» TASK DETAILS:
Using the records below, transcribe word for word the stretch from the line that contains "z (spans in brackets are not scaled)" through the line that contains "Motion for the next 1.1", both end lines included, and nothing else.

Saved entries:
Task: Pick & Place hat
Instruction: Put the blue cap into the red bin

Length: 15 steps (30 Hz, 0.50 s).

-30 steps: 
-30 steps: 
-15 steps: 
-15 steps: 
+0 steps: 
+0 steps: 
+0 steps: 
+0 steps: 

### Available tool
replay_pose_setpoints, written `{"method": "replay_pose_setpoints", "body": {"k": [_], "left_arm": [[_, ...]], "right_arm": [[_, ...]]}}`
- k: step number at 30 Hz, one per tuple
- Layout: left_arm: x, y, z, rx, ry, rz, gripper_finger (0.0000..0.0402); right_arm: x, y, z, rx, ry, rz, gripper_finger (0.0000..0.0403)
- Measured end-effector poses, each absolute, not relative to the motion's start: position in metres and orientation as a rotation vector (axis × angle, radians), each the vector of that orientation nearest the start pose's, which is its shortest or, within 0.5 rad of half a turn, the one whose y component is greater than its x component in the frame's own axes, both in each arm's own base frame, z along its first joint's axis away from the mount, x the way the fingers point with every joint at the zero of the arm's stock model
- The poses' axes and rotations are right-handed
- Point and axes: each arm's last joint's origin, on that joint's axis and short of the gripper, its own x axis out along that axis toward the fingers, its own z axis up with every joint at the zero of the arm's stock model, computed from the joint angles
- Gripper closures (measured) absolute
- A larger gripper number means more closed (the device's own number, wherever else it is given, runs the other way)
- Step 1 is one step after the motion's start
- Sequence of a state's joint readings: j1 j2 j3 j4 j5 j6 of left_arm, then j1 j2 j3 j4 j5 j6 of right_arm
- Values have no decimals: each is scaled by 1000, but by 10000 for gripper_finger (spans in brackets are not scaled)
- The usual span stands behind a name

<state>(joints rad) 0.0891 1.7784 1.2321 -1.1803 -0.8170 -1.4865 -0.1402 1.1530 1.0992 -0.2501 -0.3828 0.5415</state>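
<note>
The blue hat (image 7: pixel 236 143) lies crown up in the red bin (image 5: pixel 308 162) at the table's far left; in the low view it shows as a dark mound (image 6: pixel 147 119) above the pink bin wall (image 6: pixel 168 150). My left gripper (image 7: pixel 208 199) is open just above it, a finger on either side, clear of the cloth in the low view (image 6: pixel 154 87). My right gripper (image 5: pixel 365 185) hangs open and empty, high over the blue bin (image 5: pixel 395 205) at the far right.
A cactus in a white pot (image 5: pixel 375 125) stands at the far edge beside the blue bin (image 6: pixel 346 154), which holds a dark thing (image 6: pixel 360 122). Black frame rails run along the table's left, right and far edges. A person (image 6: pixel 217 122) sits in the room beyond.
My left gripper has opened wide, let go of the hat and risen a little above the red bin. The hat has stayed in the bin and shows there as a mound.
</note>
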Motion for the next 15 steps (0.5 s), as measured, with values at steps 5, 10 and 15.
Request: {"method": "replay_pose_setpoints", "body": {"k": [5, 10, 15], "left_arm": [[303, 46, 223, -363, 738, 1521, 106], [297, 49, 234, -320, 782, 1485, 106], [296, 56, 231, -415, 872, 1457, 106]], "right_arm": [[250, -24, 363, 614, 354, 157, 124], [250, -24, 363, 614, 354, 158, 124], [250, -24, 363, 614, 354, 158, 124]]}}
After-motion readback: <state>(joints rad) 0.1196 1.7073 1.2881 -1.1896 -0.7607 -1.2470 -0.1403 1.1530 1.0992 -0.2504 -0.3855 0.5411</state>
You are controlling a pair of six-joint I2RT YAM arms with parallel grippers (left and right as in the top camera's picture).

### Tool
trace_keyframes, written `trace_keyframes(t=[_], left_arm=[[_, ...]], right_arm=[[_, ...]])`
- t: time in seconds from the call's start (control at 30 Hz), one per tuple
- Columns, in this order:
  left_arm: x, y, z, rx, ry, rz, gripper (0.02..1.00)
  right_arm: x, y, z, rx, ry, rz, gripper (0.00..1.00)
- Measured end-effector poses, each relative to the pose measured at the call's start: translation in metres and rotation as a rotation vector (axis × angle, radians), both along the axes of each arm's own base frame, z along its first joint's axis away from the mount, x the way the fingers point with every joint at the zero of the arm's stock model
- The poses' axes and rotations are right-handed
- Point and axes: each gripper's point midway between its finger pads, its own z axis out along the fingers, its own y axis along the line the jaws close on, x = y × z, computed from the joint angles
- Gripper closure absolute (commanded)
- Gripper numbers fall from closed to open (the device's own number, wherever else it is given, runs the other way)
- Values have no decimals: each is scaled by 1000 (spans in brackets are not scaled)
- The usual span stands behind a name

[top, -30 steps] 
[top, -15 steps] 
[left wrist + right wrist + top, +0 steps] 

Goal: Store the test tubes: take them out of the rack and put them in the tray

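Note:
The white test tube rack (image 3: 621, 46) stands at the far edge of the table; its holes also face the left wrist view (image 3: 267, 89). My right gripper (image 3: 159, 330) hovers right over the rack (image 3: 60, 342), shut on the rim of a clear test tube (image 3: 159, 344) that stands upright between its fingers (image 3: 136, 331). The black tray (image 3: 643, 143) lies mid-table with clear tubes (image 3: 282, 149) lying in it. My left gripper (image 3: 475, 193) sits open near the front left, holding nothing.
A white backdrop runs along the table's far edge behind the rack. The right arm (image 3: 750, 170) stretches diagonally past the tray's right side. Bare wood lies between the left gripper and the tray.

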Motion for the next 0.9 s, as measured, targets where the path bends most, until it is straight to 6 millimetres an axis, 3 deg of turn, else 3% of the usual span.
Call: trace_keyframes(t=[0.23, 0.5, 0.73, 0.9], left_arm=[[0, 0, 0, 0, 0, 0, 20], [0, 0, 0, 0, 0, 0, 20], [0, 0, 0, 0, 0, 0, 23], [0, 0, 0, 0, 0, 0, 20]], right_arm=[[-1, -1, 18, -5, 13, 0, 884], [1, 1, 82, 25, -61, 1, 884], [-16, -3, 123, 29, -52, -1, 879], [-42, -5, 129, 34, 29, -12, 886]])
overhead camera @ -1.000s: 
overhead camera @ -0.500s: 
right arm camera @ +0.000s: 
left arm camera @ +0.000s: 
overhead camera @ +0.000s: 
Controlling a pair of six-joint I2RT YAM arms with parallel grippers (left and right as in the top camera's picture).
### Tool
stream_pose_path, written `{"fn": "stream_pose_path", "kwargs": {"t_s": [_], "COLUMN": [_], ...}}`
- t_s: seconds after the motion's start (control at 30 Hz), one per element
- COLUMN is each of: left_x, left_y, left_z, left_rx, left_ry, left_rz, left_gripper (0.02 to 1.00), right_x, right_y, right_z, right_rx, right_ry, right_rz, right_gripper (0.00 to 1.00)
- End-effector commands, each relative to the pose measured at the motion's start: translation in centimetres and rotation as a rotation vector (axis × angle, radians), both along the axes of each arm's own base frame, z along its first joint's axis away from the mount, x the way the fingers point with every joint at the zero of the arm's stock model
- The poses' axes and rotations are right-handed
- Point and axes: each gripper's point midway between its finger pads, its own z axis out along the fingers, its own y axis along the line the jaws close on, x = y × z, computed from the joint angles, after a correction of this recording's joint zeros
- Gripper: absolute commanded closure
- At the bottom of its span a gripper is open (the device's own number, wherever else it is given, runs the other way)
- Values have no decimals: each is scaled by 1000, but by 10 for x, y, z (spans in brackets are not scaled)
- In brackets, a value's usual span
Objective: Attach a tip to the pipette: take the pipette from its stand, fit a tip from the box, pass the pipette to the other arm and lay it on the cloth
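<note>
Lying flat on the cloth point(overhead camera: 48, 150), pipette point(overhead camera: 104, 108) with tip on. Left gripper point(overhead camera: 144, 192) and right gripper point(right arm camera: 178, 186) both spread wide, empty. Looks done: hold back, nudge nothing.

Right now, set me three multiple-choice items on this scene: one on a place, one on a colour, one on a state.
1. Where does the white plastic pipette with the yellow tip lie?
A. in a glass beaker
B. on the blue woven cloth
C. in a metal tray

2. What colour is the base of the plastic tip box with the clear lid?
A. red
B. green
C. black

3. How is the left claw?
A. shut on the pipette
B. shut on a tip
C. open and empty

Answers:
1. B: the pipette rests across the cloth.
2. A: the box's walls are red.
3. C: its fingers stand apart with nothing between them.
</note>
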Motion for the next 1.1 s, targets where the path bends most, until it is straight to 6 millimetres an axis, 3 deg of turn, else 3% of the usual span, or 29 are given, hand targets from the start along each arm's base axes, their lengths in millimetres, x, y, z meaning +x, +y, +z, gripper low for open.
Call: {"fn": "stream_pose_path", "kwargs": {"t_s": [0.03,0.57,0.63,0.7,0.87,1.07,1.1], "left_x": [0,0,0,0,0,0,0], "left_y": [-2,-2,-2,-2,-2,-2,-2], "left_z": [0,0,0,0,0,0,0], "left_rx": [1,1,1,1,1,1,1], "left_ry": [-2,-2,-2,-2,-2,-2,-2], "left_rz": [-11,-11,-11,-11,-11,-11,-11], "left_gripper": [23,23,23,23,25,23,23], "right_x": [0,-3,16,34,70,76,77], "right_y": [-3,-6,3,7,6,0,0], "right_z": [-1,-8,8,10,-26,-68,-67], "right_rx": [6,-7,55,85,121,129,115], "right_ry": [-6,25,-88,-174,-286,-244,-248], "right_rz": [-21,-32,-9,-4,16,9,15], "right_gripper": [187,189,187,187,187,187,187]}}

» SOLVED EXERCISE:
- Values have no decimals: each is scaled by 1000, but by 10 for x, y, z (spans in brackets are not scaled)
- In brackets, a value's usual span
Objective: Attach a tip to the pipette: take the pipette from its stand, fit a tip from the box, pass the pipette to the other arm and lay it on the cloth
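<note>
Lying flat on the cloth point(overhead camera: 48, 150), pipette point(overhead camera: 104, 108) with tip on. Left gripper point(overhead camera: 144, 192) and right gripper point(right arm camera: 178, 186) both spread wide, empty. Looks done: hold back, nudge nothing.

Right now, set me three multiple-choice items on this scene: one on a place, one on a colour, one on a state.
1. Where does the white plastic pipette with the yellow tip lie?
A. in a glass beaker
B. on the blue woven cloth
C. in a metal tray

2. What colour is the base of the plastic tip box with the clear lid?
A. red
B. green
C. black

3. How is the left claw?
A. shut on the pipette
B. shut on a tip
C. open and empty

Answers:
1. B: the pipette rests across the cloth.
2. A: the box's walls are red.
3. C: its fingers stand apart with nothing between them.
</note>
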Motion for the next 1.1 s, targets where the path bends most, until it is straight to 6 millimetres an axis, 3 deg of turn, else 3% of the usual span, or 29 are given, hand targets from the start along each arm's base axes, their lengths in millimetres, x, y, z meaning +x, +y, +z, gripper low for open.

The exercise is done, with nothing more to add.